Would be helpful to define small footprint , a major isn't small but seems to be on your list for example .


----------



## ahirsty (Jan 9, 2014)

Its more of a aesthetics issue than a space issue, it needs to be approved before it gets through the door. I have about 300mm width to work with. For example I know the Mythos is highly regarded but I can't really hide it!


----------



## jeebsy (May 5, 2013)

Without the hopper majors and royals aren't that big. Relatively.


----------



## Charliej (Feb 25, 2012)

A Mythos isn't actually that huge in the flesh and would fit easily into the width you have available, but what height do you have available to you and depth? A Mythos is really the only grinder that fulfills all of your requirements bar the small footprint one and is within your budget they have 1g or less retention typically.


----------



## Mrboots2u (May 10, 2013)

ahirsty said:


> Its more of a aesthetics issue than a space issue, it needs to be approved before it gets through the door. I have about 300mm width to work with. For example I know the Mythos is highly regarded but I can't really hide it!


It ain't small no ..beauty isn in the eye of the beholder

I loved the grinds from my mythos but didn't like the " look " of it myself

Yep unless you have stealth mode engaged or are able to hypnotize the other half there is no hiding a mythos ....
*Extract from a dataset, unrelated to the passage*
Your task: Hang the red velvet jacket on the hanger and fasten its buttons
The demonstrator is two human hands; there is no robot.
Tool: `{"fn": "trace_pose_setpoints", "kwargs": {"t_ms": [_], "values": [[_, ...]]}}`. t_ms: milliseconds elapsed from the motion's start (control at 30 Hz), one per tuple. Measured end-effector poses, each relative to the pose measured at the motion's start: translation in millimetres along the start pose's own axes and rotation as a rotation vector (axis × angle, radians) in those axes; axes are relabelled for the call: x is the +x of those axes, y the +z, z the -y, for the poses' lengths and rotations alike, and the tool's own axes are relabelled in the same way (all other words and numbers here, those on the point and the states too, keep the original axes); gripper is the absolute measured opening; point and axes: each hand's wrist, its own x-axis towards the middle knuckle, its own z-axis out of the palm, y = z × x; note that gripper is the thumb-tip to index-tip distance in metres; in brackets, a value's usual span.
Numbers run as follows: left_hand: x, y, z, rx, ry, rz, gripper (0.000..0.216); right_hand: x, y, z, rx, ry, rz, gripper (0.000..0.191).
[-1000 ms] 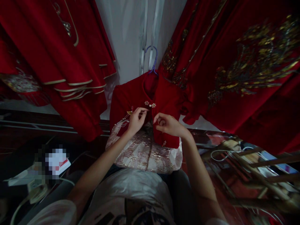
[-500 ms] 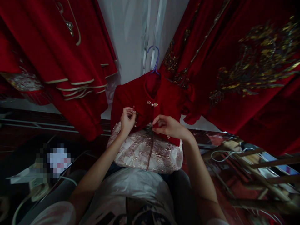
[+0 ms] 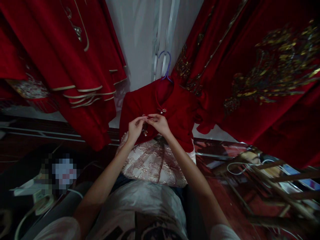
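Observation:
A small red velvet jacket [image 3: 180, 110] hangs on a purple hanger [image 3: 166, 66] in front of me, over a pale gold-patterned skirt [image 3: 152, 163]. My left hand [image 3: 136, 128] and my right hand [image 3: 158, 122] meet at the jacket's front, fingers pinched together on a pearl clasp [image 3: 145, 124] left of centre. A second pearl clasp [image 3: 162, 110] sits fastened just above my right hand. A few beads dangle below my fingers.
Large red garments with gold trim [image 3: 82, 76] hang at the left and gold-embroidered ones [image 3: 262, 76] at the right. A white wall [image 3: 140, 43] shows between them. White cables and wooden rods [image 3: 270, 173] lie at the right, boxes and a cord [image 3: 42, 200] at the lower left.
My right hand has moved up and left from the jacket's lower front edge to join my left hand at the clasp. The view has shifted slightly.

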Motion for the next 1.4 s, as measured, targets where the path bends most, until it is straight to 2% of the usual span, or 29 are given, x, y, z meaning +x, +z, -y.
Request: {"fn": "trace_pose_setpoints", "kwargs": {"t_ms": [100,233,400,533,667,800,1000,1133,1400], "values": [[-1.2,-1.1,-0.3,0.003,0.008,0.021,0.023,0.1,-0.5,-3.5,0.017,-0.043,0.090,0.040],[-2.1,-1.8,0.0,-0.001,0.001,0.027,0.023,-3.3,-1.9,-3.9,-0.098,-0.152,0.052,0.039],[-1.1,-5.0,0.9,-0.033,-0.027,0.008,0.023,-1.9,-4.5,-4.2,-0.064,-0.136,0.013,0.037],[-0.8,-6.9,1.5,-0.035,-0.045,0.004,0.024,-5.6,-11.2,-3.0,-0.212,-0.205,0.009,0.032],[-1.6,-5.5,2.2,-0.024,-0.034,0.017,0.025,-8.3,-14.0,-6.5,-0.344,-0.284,0.004,0.038],[-1.6,-4.6,3.4,-0.042,-0.036,0.005,0.024,-4.6,-11.5,-16.2,-0.266,-0.241,0.048,0.032],[-0.7,-6.0,5.6,-0.018,-0.032,0.005,0.025,0.4,-8.2,-14.2,-0.028,-0.215,0.005,0.034],[-0.5,-4.6,4.2,-0.006,-0.022,0.010,0.025,-0.8,-5.0,-2.8,-0.100,-0.245,0.031,0.032],[-0.7,-4.4,3.7,0.026,-0.043,0.025,0.031,-5.1,2.5,1.1,-0.209,-0.308,-0.041,0.023]]}}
K30s are marmite grinders , in second hand price range only , small footprint , 65 mm burrs , but good ditting burrs . I liked mine just wanted to try some thing else .

Burrs size the royal/ major would smack it's tiny rounded grinder behind though


----------



## Mrboots2u (May 10, 2013)

Surprise ( not ) the mythos is the ONLY grinder that meets OPs requirements lol

They ain't small by any stretch of the imagination

Perhaps k10 pro barista ( second hand ) might be a consideration


----------



## Dylan (Dec 5, 2011)

What about the RR55?


----------



## Charliej (Feb 25, 2012)

Mrboots2u said:


> Surprise ( not ) the mythos is the ONLY grinder that meets OPs requirements lol
> 
> They ain't small by any stretch of the imagination
> 
> Perhaps k10 pro barista ( second hand ) might be a consideration


IF it was an on demand grinder yes.

Dylan as good as the RR55 is and it would give a K30 a good run for it's money but the Mythos, Royal and Major are in a totally different league


----------



## ahirsty (Jan 9, 2014)

How do the major and the mythos compare in grind quality and retention?


----------



## Mrboots2u (May 10, 2013)

Is the OP going to single dose ? I


----------



## Mrboots2u (May 10, 2013)

ahirsty said:


> How do the major and the mythos compare in grind quality and retention?
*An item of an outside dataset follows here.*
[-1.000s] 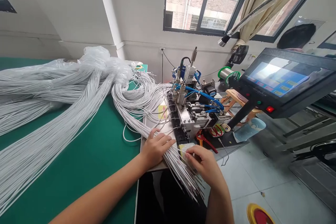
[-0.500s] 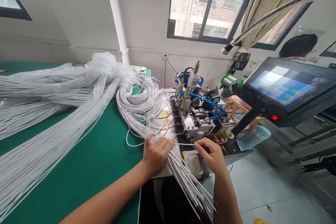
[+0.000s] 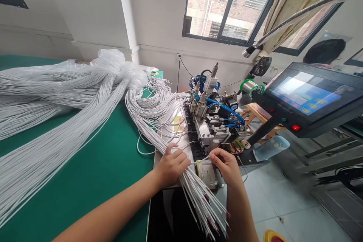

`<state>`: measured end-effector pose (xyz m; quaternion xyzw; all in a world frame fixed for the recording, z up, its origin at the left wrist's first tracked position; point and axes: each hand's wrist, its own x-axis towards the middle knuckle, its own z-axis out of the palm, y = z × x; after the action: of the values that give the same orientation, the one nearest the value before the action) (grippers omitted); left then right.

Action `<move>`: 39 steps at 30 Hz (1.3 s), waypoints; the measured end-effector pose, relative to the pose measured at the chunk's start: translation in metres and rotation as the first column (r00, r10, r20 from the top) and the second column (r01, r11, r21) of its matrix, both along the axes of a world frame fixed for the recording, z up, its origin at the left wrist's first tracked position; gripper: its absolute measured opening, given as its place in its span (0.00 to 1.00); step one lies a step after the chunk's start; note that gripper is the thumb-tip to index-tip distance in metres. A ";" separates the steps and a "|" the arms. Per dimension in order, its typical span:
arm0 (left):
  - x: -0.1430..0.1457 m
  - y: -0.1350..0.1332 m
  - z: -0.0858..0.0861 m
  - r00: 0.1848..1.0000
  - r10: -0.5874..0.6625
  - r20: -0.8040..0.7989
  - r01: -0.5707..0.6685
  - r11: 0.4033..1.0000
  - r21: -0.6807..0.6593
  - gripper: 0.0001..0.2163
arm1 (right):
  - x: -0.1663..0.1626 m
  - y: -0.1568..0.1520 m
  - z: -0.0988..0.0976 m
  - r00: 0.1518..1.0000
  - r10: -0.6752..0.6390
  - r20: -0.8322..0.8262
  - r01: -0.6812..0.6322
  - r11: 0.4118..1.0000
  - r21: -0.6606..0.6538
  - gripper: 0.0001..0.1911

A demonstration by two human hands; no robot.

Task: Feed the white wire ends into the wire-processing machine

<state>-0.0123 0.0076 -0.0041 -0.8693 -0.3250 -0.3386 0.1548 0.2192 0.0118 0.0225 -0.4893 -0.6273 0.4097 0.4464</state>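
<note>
The left hand [image 3: 172, 166] lies on a thick bundle of thin white cables [image 3: 198, 189], fingers curled over it and close together; the bundle's reddish-tipped ends fan out past the near edge of the green surface [image 3: 121, 159]. The right hand [image 3: 227, 164] pinches a single thin white cable [image 3: 202, 159] between thumb and forefinger, near the silver-and-black metal machine with blue tubes [image 3: 202, 130]

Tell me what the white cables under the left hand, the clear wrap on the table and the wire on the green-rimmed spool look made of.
White cables: probably plastic or rubber jackets, smooth, going by their even colour and gentle bends. Clear wrap: likely thin plastic film, glossy, with crinkles and highlights. Spool wire: seemingly metal, with a silvery sheen; which metal, I can't tell.
</note>
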 end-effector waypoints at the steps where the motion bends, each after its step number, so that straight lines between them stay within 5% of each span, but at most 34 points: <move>1: 0.000 0.000 0.000 1.000 0.003 0.000 -0.003 1.000 -0.001 0.12 | -0.002 0.001 -0.001 1.000 0.003 -0.014 -0.003 1.000 0.012 0.17; 7: 0.001 0.001 0.000 0.999 0.048 0.026 -0.048 0.999 -0.003 0.11 | 0.007 0.008 0.000 0.964 -0.080 0.253 0.029 0.980 0.199 0.13; 12: 0.002 0.001 0.001 0.993 0.106 0.059 -0.105 0.994 -0.015 0.13 | 0.017 0.020 -0.005 0.913 -0.068 0.402 -0.015 0.980 0.199 0.13; 27: 0.001 0.003 -0.004 0.988 0.146 0.045 -0.140 0.984 -0.114 0.17 | 0.010 0.036 -0.046 0.996 -0.052 -0.066 0.044 0.992 -0.119 0.15; 39: 0.001 0.004 -0.006 0.990 0.121 0.070 -0.113 0.987 -0.112 0.16 | 0.001 0.032 -0.061 0.968 -0.142 -0.208 0.087 0.963 -0.255 0.17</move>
<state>-0.0115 0.0119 -0.0099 -0.8422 -0.3990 -0.3440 0.1147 0.2204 0.0441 -0.0381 -0.5267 -0.4882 0.5098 0.4738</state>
Ask Callum or coffeechap would be my advise


----------



## ahirsty (Jan 9, 2014)

My guess would be 1-2 drinks at a time twice a day.


----------



## Mrboots2u (May 10, 2013)

To be fair most of the royal are dosers you see round here


----------



## Dylan (Dec 5, 2011)

Charliej said:


> IF it was an on demand grinder yes.
> 
> Dylan as good as the RR55 is and it would give a K30 a good run for it's money but the Mythos, Royal and Major are in a totally different league


Indeed, and if the OP can get past the wife test with these grinders then they are the obvious choice, but they are all very large. The RR55 seems to fit ahirsty's criteria if the bigger grinders are too much for his kitchen.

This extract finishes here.